Die Deutsche Gesellschaft für Gynäkologie und Geburtshilfe hat unlängst die evidenzbasierte Leitlinie zu vaginal-operativen Entbindungen (Saugglockenentbindung / Vakuumextraktion – oder Zangenentbindung / Forcepsextraktion verabschiedet. Damit werden die Empfehlungen aus dem Jahre 2007 abgelöst. Diese Leitlinie soll als Basis und Rückhalt für die sogenannte indikationsgerechte Entscheidung zur vaginal-operativen Entbindung und deren Durchführung sein.

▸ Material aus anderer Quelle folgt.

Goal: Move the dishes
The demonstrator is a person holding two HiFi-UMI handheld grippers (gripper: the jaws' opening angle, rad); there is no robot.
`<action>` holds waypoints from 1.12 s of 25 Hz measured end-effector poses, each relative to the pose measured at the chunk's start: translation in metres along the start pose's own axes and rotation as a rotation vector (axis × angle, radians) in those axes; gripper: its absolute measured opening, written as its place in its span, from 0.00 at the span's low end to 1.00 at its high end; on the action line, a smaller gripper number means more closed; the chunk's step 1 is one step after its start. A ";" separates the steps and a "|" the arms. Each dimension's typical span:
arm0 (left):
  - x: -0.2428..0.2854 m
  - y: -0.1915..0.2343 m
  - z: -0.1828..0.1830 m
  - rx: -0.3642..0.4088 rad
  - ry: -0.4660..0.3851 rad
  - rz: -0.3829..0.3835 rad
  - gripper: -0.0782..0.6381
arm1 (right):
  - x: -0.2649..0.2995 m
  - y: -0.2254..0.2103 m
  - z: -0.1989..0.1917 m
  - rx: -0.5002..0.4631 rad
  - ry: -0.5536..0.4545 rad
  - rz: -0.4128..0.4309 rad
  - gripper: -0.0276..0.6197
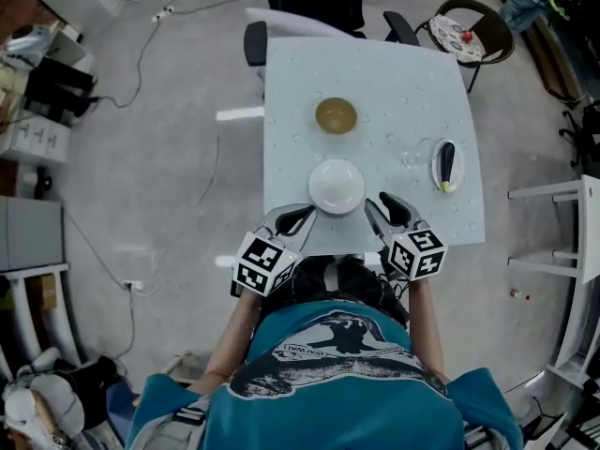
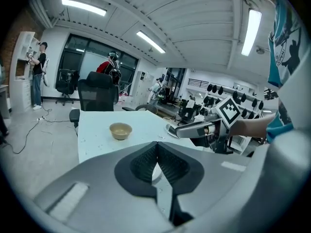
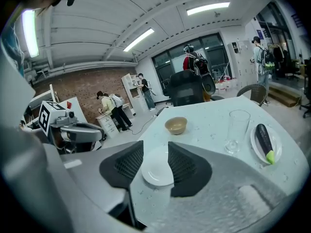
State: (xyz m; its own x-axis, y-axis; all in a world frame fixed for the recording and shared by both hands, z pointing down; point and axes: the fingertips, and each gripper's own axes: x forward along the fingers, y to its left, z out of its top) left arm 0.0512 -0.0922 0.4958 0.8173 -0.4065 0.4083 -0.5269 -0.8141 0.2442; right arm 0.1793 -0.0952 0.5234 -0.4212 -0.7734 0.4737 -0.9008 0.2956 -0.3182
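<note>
The white plate (image 1: 336,185) lies at the bench's (image 1: 403,82) near edge, just beyond the right gripper (image 3: 155,144), whose half-open jaws frame it untouched, while the left gripper (image 2: 156,147), jaws closed and empty, flanks its other side.

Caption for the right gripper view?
Open right gripper frames the white dish; tan bowl and glass stand beyond.

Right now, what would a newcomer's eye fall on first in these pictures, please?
First the white plate at the near edge of the table, flanked by the left gripper, jaws together, and the right gripper, jaws apart. Next the tan bowl mid-table, then the dark eggplant on its small plate at the right, a clear glass beside it.
</note>
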 end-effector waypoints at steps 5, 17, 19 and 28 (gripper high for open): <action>0.004 -0.009 0.001 0.005 0.002 0.000 0.13 | -0.007 -0.001 0.001 0.003 0.002 0.017 0.28; 0.011 -0.065 -0.005 -0.010 -0.010 0.065 0.13 | -0.050 0.002 -0.008 -0.031 -0.020 0.129 0.26; 0.015 -0.082 -0.007 -0.011 -0.012 0.066 0.13 | -0.060 0.001 -0.011 -0.032 -0.030 0.148 0.24; 0.014 -0.175 -0.028 -0.001 0.007 0.032 0.13 | -0.110 0.018 -0.025 -0.070 -0.073 0.255 0.12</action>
State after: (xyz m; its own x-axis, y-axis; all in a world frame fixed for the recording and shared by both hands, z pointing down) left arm 0.1486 0.0555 0.4834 0.7982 -0.4297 0.4221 -0.5533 -0.8002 0.2316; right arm 0.2067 0.0092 0.4863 -0.6285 -0.7070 0.3242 -0.7730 0.5217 -0.3608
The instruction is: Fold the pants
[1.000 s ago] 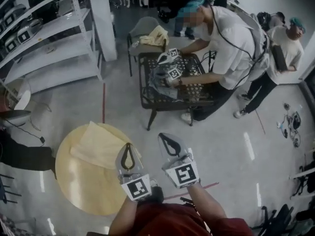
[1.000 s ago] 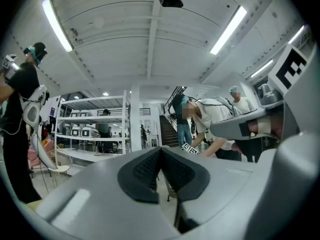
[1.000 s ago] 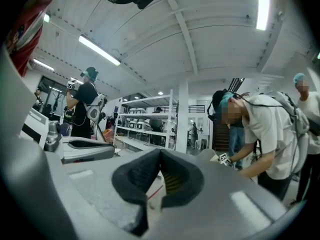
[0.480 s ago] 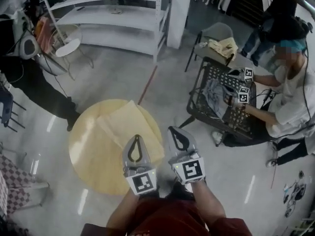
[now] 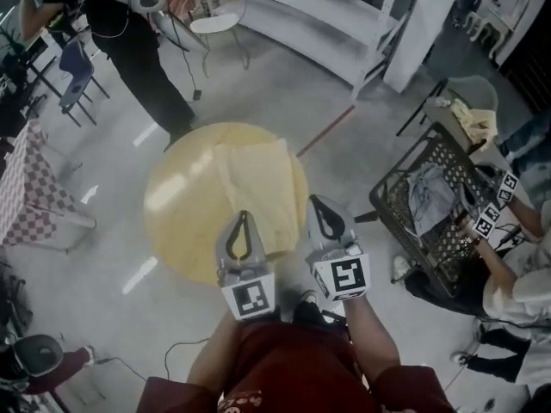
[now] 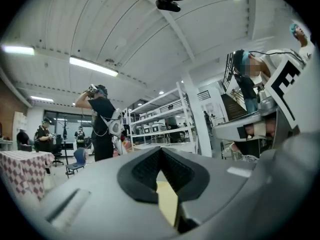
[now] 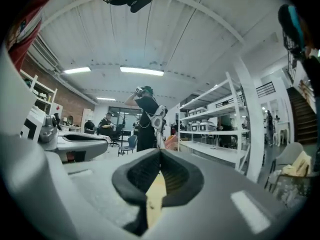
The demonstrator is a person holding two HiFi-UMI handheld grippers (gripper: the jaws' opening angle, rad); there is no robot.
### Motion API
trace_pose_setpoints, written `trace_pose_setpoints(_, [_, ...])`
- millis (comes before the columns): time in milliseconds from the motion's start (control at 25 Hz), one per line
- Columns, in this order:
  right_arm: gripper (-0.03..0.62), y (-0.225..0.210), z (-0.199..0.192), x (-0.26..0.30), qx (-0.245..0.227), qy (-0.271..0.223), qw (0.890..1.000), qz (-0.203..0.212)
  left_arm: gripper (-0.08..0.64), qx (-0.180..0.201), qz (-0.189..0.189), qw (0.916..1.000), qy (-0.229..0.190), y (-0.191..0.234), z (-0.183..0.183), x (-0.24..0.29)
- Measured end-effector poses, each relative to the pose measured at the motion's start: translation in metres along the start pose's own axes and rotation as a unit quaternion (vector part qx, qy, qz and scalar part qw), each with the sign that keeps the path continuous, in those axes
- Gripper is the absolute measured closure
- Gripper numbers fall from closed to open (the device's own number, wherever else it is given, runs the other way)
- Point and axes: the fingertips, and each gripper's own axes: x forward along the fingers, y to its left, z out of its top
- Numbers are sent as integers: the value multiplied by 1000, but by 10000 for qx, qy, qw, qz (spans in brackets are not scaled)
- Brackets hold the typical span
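The pants (image 5: 256,186) are pale yellow and lie flat, folded into a rough rectangle, on a round yellow table (image 5: 176,209). In the head view my left gripper (image 5: 242,218) points level over the near edge of the cloth, jaws together and empty. Beside it my right gripper (image 5: 317,201) points at the table's near right rim by the cloth's right edge, also shut with nothing held. In the left gripper view the left gripper (image 6: 160,152) shows only a strip of yellow behind its closed pads. The right gripper (image 7: 160,152) shows the same in its own view.
A black mesh table (image 5: 405,231) at the right carries grey clothing (image 5: 428,198); another person (image 5: 516,274) works there with grippers. White shelving (image 5: 344,11) stands at the back. A person in black (image 5: 129,33) and a checkered table (image 5: 21,188) are at the left.
The view has swung round so the round table now lies straight ahead. Both grippers have come from beside the table to its near edge, still shut.
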Motion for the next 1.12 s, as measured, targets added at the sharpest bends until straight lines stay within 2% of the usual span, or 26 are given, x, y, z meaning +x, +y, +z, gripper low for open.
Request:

Der Leitlinie zufolge besteht eine Indikation zur vaginal-operativen Entbindung 

  • zur Beseitigung einer akuten fetalen Bedrohung
  • zur Beseitigung eines Geburtsstillstandes
  • oder aus mütterlicher Indikation

während der Austreibungsperiode. Dabei gilt:

  • vaginal-operative Entbindungen von Beckenboden und aus der unteren Beckenmittenposition stellen die große Mehrzahl der instrumentellen Entbindungen dar und weisen die geringste Gefährdung für Mutter un Kind auf
  • Zusätzliche Risikofaktoren mit erschwerter Entwicklung des Kopfes sind: Höhenstand über Interspinalebene (ISP) +2, hintere Hinterhaupts-Einstellung, Abweichung der Pfeilnaht von der normalen vorderen Hinterhaupts-Einstellung um mehr als 45 Grad
  • Unverzichtbar sind die Dokumentation des präoperativen Befundes und ein nachvollziehbarer Operationsbericht
  • Dabei wird die Vakuumextraktion als die Methode der Wahl angesehen, wenn keine klare Indikation für eine spezifisches Instrument besteht
  • Eine relative Kontraindikation für die Vakuumextraktion ist ein Schwangerschaftsalter < 34 SSW, zwischen der 34. und 36. SSW soll die Vakuumextraktion mit Vorsicht eingesetzt werden

Eine Zusammenfassung der überarbeiteten S1-Leitlinie "Vaginal-operative Entbindungen" findet sich in der Dezember-Ausgabe der Zeitschrift "Frauenarzt".